[Data shown — start]
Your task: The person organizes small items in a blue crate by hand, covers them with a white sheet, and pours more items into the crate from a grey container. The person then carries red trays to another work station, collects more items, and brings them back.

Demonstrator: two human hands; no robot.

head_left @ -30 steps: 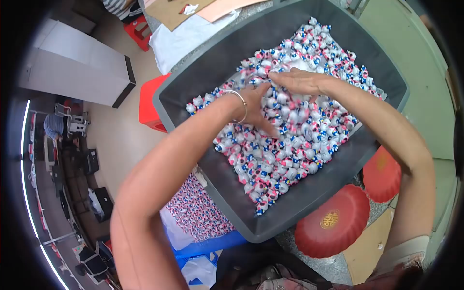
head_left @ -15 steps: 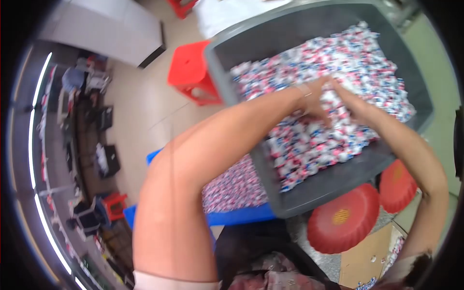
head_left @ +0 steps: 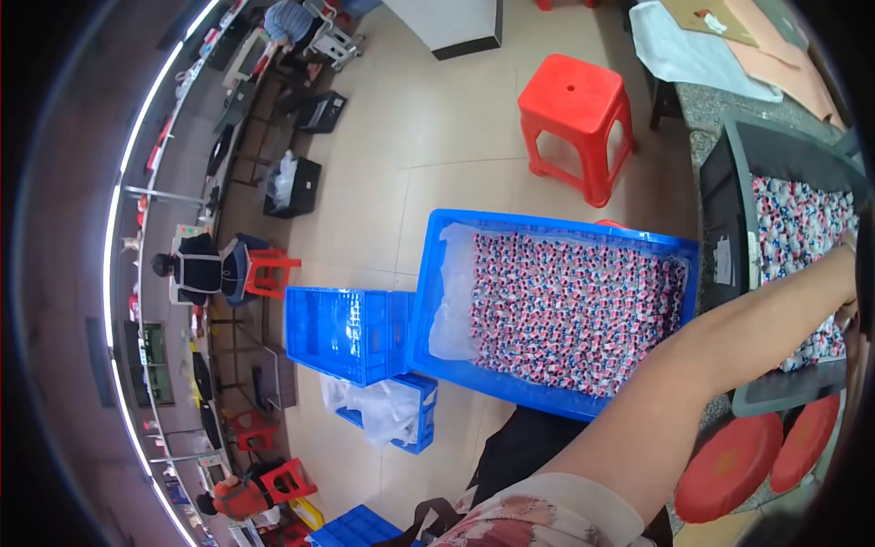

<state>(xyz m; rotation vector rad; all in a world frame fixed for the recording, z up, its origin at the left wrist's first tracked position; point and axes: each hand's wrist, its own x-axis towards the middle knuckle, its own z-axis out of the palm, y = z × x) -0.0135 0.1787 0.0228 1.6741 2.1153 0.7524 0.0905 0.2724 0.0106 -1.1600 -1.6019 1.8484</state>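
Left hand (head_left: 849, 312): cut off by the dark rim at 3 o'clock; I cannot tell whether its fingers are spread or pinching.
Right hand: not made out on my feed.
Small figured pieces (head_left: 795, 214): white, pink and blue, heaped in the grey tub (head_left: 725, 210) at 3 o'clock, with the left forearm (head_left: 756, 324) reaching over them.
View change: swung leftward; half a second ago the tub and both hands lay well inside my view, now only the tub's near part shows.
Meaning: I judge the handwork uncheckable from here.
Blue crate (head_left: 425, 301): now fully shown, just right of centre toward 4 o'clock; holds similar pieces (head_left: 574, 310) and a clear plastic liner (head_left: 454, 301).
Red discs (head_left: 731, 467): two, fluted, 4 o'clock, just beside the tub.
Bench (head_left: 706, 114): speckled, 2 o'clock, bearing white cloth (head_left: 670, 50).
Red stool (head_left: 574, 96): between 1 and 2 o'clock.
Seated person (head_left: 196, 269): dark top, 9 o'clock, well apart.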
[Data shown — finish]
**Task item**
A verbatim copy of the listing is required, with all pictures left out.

**Task solution**
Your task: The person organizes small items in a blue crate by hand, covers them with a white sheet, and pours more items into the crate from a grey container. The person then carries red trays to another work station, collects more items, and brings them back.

Demonstrator: two human hands; no robot.

head_left @ -30 steps: 
head_left @ -15 steps: 
head_left @ +0 steps: 

<state>(xyz m; rotation vector rad; all in a world frame fixed for the recording, z up, its origin at the left wrist's first tracked position; point and axes: each hand's wrist, its own x-axis towards the middle knuckle, its own z-axis out of the palm, y = z × x) -0.0135 0.1787 0.0228 1.6741 2.1153 0.7524 0.0905 0.2724 0.0106 -1.1600 -1.6019 1.8484</state>
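Left hand (head_left: 849, 312): cut off by the dark rim at 3 o'clock; I cannot tell whether its fingers are spread or pinching.
Right hand: not made out on my feed.
Small figured pieces (head_left: 795, 214): white, pink and blue, heaped in the grey tub (head_left: 725, 210) at 3 o'clock, with the left forearm (head_left: 756, 324) reaching over them.
View change: swung leftward; half a second ago the tub and both hands lay well inside my view, now only the tub's near part shows.
Meaning: I judge the handwork uncheckable from here.
Blue crate (head_left: 425, 301): now fully shown, just right of centre toward 4 o'clock; holds similar pieces (head_left: 574, 310) and a clear plastic liner (head_left: 454, 301).
Red discs (head_left: 731, 467): two, fluted, 4 o'clock, just beside the tub.
Bench (head_left: 706, 114): speckled, 2 o'clock, bearing white cloth (head_left: 670, 50).
Red stool (head_left: 574, 96): between 1 and 2 o'clock.
Seated person (head_left: 196, 269): dark top, 9 o'clock, well apart.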

This response is complete, and nothing else is pending.